수집된 metadata 수:  70000
기간:  2016-10-01 ~ 2024-12-24


In [32]:
# id로 주소 불러오고 제목을 기준으로 저장하기 위한 dict 

title_id = {}

for paper in paper_meta:
    tmp_title = paper['title']
    tmp_id = paper['entry_id'].split('/')[-1]
    title_id[tmp_id] = tmp_title 

### pdf 저장

In [19]:
# 제목 필터링 함수
def sanitize_title(title):
    title_fixed = title.replace('\n', ' ').strip()  # 줄바꿈 제거 및 양끝 공백 제거
    title_fixed = re.sub(r'\s+', ' ', title_fixed)  # 여러 공백을 하나로 축소
    title_fixed = title_fixed.replace('/', '_')  # '/'를 '_'로 대체
    return title_fixed

# 논문 검색 및 다운로드 함수
def fetch_and_download(key, title, dir_name, error_dict):
    try:
        tmp_paper = next(arxiv.Client().results(arxiv.Search(id_list=[key])))
        title_fixed = sanitize_title(title)
        
        # PDF 다운로드
        tmp_paper.download_pdf(dirpath=dir_name, filename=f"{title_fixed}.pdf")
        time.sleep(2)  # 요청 간격 2초
        return True
    except Exception as e:
        error_dict[key] = title
        print(f"Error downloading paper with ID {key}: {e}")
        return False
    
# 디렉토리 생성 함수
def ensure_dir(directory):
    if not os.path.exists(directory):
        os.makedirs(directory)

In [None]:
max_workers = 4    
batch_size = 5000  

start_val = 0  # 시작 인덱스
end_val = 70000    # 끝 인덱스

for batch_start in range(start_val, end_val, batch_size):
    batch_end = batch_start + batch_size
    if batch_end > end_val:
        batch_end = end_val  # 55,000을 초과하지 않도록 처리

    batch_error_ids = {}

    dir_name = f"./paper_pdf_{batch_end}"
    ensure_dir(dir_name)

    # 슬라이싱할 데이터
    title_id_items = list(itertools.islice(title_id.items(), batch_start, batch_end))

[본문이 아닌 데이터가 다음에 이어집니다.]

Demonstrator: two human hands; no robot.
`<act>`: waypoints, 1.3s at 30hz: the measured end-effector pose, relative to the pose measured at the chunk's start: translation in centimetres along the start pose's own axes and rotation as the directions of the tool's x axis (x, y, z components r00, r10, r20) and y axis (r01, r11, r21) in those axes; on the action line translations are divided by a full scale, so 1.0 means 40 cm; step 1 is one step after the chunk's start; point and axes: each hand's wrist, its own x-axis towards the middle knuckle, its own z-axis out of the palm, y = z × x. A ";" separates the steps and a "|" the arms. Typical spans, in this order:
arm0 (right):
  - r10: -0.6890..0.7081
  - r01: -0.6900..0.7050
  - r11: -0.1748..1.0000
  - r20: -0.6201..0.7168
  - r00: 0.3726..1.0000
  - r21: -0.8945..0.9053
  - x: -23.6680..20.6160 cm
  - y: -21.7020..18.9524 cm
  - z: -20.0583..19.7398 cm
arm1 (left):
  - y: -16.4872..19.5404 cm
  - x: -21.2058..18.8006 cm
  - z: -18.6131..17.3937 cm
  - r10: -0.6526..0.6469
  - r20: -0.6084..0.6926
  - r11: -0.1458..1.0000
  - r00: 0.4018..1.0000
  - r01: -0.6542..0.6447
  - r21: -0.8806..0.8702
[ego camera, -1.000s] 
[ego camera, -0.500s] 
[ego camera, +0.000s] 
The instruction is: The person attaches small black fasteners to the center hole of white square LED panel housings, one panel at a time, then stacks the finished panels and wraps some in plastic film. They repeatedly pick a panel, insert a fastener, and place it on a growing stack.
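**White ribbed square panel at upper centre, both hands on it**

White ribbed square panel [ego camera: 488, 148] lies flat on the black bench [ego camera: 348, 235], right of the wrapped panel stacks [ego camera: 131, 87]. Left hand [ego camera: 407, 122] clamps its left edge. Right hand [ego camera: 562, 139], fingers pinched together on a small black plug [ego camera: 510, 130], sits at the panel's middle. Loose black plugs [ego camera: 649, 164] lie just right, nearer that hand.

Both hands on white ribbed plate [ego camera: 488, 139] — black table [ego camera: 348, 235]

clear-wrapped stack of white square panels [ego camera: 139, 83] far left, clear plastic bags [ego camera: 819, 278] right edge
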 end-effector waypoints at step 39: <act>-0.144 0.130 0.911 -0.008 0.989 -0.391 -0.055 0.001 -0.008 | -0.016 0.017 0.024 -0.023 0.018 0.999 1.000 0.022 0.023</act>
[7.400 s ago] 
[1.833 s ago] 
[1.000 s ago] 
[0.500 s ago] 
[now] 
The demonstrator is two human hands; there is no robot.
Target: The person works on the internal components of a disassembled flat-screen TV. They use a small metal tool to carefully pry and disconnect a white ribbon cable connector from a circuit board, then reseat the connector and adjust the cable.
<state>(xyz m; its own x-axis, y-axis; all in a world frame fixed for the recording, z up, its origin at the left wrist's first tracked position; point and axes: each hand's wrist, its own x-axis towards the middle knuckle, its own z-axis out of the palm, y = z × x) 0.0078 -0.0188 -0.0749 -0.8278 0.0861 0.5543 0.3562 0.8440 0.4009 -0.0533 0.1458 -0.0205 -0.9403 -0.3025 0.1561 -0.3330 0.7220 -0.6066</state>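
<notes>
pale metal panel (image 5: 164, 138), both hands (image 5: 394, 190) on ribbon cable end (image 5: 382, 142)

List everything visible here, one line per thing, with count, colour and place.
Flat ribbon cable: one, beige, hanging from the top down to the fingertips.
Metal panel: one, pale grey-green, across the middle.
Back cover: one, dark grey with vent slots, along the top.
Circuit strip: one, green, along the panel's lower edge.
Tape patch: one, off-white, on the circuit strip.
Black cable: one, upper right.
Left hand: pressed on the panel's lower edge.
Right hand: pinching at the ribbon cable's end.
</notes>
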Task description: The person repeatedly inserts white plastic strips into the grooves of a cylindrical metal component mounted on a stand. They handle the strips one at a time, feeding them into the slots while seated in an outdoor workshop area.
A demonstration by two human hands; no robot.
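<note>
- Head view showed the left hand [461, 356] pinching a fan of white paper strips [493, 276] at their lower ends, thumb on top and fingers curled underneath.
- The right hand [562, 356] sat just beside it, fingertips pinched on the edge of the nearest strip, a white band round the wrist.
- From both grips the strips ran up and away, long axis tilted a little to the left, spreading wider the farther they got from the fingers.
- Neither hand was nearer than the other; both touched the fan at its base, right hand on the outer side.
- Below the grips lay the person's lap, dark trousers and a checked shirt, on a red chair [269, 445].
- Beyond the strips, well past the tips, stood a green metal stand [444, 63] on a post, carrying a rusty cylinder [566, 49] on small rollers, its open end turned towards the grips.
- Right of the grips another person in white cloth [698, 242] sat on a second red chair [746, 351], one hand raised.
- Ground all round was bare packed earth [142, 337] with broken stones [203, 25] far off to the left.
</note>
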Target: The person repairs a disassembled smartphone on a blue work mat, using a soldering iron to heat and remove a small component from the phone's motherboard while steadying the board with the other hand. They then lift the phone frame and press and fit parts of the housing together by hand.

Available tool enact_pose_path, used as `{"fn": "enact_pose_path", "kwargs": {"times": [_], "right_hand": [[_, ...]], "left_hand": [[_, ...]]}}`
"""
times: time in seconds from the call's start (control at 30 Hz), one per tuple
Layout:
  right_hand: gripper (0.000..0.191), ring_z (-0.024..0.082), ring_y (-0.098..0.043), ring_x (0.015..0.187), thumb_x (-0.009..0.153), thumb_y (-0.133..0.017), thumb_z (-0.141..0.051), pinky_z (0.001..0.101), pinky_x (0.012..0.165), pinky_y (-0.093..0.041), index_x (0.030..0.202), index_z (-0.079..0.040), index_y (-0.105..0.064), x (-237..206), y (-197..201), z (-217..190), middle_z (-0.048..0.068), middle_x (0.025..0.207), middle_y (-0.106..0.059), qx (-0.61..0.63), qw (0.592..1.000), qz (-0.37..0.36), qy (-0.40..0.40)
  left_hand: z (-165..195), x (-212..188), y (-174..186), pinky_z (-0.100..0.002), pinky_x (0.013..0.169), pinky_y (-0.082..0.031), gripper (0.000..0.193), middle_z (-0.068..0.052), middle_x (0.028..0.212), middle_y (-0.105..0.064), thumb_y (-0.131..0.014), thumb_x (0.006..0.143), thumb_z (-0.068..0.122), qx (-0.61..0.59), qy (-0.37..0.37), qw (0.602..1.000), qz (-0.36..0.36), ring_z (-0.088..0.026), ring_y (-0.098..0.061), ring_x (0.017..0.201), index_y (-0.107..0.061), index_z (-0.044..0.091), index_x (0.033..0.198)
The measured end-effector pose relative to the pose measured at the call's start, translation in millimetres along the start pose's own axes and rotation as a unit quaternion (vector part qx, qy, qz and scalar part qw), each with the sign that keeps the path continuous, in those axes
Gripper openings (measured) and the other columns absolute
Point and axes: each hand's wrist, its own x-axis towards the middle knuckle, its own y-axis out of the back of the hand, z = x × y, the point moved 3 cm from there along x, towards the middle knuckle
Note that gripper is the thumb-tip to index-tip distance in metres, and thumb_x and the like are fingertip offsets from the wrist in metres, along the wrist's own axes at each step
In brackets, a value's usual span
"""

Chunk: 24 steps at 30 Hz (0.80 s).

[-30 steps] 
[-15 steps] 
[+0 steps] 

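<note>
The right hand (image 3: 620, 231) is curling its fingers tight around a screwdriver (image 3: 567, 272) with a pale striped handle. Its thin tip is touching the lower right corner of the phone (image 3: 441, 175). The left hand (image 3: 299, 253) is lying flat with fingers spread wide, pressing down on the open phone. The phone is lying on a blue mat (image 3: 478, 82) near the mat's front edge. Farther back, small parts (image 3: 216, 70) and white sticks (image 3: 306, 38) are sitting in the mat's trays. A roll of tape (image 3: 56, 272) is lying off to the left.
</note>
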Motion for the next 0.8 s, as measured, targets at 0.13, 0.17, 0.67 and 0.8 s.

    print(f"\n=== Downloading batch {batch_start} ~ {batch_end} (총 {len(title_id_items)}개) ===")

    # 병렬 다운로드 실행
    with ThreadPoolExecutor(max_workers=max_workers) as executor:
        results = list(tqdm(
            executor.map(
                lambda item: fetch_and_download(item[0], item[1], dir_name, batch_error_ids),
                title_id_items
            ),
            total=len(title_id_items)
        ))

    # 에러 개수 계산
    batch_error_count = len(batch_error_ids)
    print(f"Batch {batch_start}~{batch_end} completed with {batch_error_count} errors.\n")

    # Pickle로 배치별 에러 저장
    with open(f'error_id_during_save_pdf_{batch_start}_{batch_end}.pkl', 'wb') as f:
        pickle.dump(batch_error_ids, f)

print("All done.")